▸ WHAT NEEDS TO BE DONE: Within the data that follows, tally every line containing "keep". Provide only the tally.

▸ SOURCE DATA:

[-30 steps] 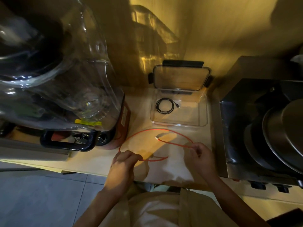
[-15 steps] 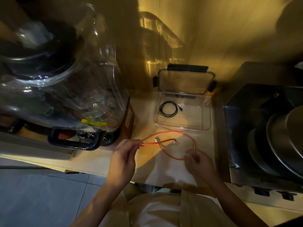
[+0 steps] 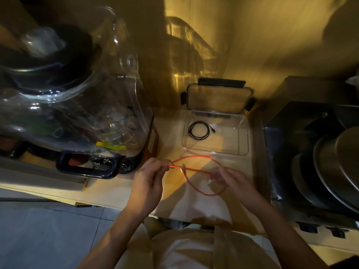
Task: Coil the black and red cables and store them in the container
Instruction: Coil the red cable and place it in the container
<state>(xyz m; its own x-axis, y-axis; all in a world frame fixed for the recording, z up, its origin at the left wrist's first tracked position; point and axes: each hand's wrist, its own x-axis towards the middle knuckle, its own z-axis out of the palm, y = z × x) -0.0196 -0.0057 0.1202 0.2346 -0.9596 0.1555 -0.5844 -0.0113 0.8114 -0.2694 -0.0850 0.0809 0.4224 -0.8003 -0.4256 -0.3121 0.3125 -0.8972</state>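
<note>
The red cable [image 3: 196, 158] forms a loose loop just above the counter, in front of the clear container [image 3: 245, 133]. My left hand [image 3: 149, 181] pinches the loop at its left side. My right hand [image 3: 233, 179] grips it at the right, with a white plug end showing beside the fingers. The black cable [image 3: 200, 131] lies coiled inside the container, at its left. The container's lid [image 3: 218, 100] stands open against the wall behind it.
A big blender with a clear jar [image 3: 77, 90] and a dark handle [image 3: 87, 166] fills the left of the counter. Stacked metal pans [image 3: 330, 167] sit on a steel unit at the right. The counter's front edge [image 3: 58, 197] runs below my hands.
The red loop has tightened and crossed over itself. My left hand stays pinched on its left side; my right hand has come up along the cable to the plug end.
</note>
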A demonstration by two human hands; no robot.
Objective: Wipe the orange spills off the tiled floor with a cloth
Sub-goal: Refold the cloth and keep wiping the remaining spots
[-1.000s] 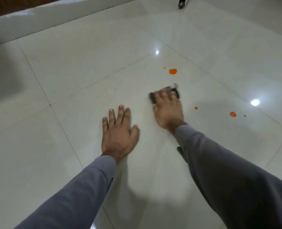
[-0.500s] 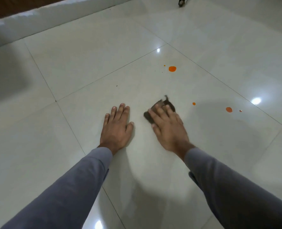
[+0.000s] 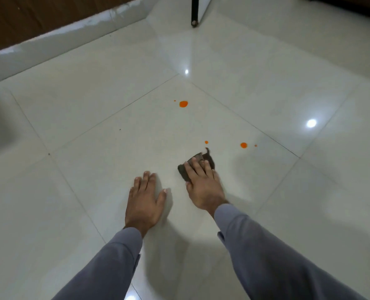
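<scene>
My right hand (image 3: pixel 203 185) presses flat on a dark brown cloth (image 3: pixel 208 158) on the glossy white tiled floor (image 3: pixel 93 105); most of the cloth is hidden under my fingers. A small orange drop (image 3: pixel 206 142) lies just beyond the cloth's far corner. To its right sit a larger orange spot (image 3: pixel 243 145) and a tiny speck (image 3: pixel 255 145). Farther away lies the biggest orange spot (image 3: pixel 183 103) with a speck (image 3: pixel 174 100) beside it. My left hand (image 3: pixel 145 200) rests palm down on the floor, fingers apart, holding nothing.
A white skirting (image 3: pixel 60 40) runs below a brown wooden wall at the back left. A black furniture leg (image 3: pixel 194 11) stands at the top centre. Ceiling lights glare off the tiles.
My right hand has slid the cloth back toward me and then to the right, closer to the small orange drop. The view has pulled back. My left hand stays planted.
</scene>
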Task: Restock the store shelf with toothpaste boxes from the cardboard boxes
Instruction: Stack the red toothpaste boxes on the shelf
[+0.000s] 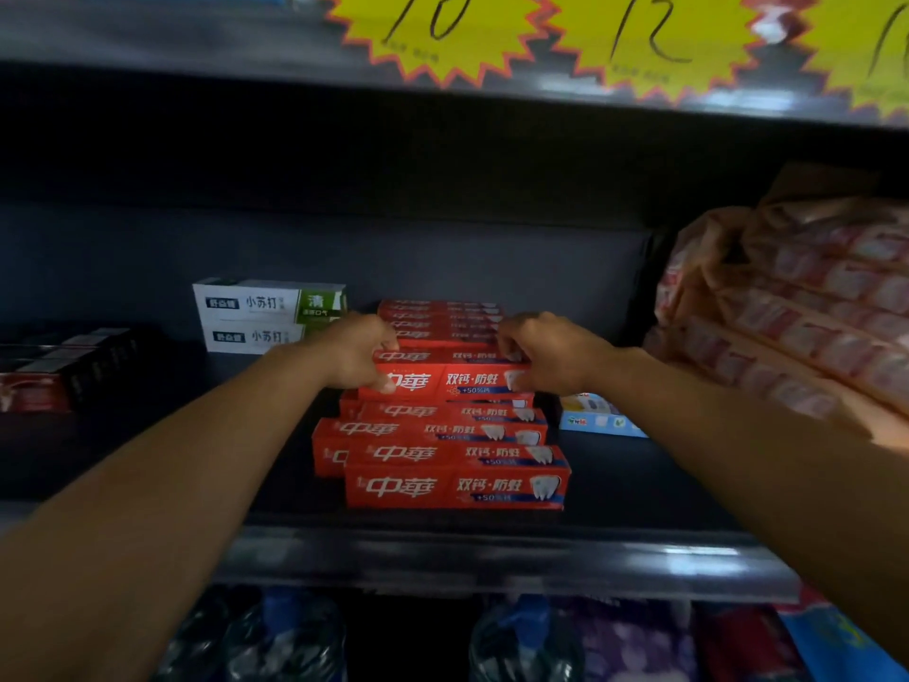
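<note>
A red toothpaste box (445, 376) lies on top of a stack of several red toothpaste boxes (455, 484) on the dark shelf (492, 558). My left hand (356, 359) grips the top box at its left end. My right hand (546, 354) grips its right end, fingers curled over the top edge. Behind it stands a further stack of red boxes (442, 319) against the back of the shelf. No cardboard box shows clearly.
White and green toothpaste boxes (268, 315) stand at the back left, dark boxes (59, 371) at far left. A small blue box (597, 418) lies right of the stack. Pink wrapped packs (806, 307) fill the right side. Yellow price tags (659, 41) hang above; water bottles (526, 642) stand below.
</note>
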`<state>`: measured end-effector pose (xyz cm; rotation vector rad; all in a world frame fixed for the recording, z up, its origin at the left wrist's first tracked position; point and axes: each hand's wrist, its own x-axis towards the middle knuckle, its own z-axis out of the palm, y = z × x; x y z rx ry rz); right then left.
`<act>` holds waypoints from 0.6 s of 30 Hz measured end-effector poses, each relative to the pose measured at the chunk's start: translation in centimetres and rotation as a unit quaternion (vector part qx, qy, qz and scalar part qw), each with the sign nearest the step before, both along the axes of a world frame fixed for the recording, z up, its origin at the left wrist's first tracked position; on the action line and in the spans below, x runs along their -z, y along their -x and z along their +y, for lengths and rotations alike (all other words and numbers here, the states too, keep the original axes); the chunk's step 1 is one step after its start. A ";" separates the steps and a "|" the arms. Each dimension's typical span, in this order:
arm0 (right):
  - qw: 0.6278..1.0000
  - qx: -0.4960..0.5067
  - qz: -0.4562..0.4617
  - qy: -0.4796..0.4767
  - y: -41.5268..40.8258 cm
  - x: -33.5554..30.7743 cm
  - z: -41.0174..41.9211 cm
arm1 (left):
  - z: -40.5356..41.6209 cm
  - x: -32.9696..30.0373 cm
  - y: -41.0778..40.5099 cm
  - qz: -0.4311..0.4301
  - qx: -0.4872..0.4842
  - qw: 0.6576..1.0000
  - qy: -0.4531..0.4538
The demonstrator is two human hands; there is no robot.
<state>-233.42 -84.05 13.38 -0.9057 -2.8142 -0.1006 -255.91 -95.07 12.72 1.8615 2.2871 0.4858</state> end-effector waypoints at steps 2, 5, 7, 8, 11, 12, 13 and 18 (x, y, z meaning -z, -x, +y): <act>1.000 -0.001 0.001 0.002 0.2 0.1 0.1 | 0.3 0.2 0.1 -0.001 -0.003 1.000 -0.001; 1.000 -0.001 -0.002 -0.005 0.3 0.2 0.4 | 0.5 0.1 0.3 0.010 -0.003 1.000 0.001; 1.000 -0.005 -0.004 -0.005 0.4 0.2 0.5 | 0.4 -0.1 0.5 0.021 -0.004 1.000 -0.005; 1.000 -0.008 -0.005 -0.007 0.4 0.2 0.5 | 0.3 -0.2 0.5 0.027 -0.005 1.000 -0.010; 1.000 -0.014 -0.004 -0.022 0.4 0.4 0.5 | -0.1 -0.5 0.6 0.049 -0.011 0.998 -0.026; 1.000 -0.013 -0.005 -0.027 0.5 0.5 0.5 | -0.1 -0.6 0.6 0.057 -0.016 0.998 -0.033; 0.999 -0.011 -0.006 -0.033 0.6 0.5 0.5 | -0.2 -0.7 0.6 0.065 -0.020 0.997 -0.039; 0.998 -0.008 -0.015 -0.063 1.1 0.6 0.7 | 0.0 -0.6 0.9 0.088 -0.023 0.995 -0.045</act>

▸ EXERCISE RESULT: 2